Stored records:
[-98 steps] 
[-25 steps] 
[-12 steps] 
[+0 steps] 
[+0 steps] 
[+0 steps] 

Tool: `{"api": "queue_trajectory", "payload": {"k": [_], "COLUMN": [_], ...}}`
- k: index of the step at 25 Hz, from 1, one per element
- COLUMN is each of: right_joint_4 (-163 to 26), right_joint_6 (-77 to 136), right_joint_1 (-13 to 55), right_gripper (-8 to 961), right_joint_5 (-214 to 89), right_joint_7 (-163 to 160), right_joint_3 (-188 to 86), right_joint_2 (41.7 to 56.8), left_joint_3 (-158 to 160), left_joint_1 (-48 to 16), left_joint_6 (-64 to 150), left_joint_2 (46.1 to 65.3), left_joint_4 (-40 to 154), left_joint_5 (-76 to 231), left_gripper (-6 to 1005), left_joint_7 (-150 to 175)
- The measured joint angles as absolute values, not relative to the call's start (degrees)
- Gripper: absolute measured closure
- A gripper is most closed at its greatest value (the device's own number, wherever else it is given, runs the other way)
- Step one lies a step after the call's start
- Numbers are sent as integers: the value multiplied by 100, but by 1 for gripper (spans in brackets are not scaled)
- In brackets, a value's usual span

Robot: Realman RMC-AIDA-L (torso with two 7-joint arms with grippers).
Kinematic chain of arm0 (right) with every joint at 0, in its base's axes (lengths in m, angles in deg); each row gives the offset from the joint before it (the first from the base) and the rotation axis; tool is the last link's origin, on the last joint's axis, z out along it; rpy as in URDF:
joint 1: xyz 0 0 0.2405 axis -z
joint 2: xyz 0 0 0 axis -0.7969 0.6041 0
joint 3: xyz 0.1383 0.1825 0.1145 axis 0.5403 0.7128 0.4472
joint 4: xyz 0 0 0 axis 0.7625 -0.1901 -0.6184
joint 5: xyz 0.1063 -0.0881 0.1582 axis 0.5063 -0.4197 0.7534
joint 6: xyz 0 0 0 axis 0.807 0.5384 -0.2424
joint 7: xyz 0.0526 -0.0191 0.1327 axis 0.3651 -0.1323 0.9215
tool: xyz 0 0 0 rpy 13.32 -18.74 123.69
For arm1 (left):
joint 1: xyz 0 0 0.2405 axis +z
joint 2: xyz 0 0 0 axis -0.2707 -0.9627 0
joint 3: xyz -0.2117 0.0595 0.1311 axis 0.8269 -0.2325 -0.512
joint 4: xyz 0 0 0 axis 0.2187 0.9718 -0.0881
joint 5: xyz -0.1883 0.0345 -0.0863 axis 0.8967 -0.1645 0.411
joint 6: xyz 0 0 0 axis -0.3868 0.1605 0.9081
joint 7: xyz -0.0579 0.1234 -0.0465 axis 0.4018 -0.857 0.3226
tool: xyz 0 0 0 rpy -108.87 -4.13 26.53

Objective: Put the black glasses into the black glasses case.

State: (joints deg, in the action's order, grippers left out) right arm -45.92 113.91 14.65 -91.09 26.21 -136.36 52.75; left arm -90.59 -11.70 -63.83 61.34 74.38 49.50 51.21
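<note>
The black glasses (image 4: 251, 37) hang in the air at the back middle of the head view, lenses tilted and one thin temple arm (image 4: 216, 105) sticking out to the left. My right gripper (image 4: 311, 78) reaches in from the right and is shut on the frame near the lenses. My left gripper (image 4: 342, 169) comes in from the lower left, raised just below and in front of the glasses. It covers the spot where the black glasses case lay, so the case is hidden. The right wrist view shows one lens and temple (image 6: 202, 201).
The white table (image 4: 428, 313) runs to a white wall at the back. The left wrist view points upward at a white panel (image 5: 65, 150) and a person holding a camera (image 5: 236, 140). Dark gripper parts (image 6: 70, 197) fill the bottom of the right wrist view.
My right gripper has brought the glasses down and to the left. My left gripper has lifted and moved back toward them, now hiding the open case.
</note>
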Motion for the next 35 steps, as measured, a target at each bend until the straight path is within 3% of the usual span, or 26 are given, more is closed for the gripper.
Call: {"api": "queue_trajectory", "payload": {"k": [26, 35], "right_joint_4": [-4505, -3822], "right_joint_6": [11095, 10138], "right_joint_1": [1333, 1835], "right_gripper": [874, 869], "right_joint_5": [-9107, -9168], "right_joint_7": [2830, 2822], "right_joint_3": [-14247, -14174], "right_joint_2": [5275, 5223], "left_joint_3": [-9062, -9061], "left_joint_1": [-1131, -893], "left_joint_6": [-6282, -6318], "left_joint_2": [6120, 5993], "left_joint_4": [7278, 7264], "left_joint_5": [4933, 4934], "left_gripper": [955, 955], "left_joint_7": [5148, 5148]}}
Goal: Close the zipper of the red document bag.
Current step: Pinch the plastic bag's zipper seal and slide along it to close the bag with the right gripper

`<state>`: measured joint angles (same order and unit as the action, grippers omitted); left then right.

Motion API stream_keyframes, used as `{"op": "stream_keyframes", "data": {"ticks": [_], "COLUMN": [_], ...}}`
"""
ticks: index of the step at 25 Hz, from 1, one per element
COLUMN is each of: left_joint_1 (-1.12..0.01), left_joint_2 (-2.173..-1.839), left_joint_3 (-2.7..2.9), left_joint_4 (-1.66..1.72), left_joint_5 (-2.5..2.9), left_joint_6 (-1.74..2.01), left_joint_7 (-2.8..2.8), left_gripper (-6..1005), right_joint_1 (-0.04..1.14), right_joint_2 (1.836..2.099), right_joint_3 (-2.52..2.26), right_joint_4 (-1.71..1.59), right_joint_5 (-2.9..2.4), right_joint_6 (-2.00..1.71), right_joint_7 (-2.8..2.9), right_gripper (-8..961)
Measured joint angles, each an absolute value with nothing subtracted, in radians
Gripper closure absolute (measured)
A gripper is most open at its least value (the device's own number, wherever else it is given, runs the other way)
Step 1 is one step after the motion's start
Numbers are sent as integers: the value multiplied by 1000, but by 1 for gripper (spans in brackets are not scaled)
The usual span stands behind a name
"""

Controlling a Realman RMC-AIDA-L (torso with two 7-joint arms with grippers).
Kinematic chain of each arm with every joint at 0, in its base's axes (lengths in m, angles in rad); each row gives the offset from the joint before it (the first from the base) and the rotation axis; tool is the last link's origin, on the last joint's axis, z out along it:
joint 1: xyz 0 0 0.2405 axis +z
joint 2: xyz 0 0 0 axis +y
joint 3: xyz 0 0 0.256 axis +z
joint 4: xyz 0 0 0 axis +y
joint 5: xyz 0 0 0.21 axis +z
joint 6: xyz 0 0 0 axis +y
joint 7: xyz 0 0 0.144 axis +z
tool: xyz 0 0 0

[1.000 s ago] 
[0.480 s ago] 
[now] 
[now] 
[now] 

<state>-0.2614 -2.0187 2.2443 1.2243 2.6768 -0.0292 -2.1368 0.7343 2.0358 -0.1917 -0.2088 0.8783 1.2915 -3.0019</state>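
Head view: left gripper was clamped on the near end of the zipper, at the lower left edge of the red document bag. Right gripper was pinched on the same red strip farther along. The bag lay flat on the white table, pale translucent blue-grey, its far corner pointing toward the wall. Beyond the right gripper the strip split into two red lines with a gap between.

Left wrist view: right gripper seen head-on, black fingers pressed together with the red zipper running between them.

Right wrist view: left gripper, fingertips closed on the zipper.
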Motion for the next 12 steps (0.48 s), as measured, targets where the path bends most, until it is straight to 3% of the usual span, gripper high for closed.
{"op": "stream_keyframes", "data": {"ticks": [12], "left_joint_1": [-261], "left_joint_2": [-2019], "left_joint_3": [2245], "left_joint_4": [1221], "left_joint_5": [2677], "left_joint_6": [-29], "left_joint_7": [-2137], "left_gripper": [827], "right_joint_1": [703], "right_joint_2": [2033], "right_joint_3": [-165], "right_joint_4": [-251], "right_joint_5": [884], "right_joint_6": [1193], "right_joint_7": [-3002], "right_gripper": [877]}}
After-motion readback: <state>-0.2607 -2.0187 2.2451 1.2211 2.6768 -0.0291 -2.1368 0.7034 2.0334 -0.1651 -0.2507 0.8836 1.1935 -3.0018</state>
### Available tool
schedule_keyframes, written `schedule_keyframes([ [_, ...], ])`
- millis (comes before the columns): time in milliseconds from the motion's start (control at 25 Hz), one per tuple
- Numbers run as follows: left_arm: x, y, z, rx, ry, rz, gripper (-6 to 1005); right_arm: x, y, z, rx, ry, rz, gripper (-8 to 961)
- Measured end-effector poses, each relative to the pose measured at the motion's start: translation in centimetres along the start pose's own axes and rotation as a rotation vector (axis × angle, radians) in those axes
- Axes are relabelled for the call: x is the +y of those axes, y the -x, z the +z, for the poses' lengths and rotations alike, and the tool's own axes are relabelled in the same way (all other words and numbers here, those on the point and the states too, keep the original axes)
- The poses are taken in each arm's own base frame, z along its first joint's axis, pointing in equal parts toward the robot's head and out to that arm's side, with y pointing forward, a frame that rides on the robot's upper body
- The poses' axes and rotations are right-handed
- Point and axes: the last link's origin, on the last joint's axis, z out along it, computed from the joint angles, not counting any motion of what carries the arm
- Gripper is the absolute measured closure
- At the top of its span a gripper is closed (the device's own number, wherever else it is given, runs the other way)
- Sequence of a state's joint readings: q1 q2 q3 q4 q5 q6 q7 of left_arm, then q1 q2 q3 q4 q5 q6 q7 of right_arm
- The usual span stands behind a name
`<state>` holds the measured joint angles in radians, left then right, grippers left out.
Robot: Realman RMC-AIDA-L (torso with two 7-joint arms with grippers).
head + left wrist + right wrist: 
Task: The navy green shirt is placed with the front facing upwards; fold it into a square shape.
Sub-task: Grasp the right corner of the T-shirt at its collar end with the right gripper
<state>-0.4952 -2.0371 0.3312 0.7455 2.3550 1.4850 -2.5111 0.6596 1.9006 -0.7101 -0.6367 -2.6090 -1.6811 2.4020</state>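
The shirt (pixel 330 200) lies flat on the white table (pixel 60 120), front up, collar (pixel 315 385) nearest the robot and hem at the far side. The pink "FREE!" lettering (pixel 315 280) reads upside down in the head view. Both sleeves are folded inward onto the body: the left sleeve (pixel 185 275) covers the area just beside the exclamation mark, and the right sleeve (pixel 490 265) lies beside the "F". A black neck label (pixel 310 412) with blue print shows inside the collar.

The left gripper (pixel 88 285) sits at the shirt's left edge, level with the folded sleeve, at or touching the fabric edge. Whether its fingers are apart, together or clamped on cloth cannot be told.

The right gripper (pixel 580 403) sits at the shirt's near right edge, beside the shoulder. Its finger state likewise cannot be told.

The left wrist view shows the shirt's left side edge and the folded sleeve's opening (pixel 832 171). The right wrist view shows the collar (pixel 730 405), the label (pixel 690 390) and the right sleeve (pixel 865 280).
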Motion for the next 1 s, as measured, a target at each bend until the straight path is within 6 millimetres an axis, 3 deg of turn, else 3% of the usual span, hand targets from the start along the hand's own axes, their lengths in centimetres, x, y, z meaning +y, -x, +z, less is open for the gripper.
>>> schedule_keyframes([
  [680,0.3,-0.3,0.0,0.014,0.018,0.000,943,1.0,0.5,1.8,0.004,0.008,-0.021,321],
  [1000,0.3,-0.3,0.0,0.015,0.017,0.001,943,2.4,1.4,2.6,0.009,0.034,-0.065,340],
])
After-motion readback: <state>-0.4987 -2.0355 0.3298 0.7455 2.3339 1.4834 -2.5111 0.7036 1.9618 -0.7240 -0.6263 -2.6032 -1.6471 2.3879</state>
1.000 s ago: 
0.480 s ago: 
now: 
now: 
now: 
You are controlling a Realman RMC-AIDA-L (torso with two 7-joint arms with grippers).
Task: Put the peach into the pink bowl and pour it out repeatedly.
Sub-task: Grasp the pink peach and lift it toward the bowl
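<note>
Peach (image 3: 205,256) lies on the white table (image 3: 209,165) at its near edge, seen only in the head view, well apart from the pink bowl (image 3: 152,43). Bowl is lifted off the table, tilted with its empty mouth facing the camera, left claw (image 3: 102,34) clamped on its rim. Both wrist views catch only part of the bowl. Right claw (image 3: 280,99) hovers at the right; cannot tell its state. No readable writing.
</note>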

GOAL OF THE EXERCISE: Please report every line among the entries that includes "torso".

OUTPUT BELOW:
Robot: Realman RMC-AIDA-L (torso with two 7-joint arms with grippers).
Controlling a Realman RMC-AIDA-L (torso with two 7-joint arms with grippers).
Robot: Realman RMC-AIDA-L (torso with two 7-joint arms with grippers).
You are controlling a Realman RMC-AIDA-L (torso with two 7-joint arms with grippers).

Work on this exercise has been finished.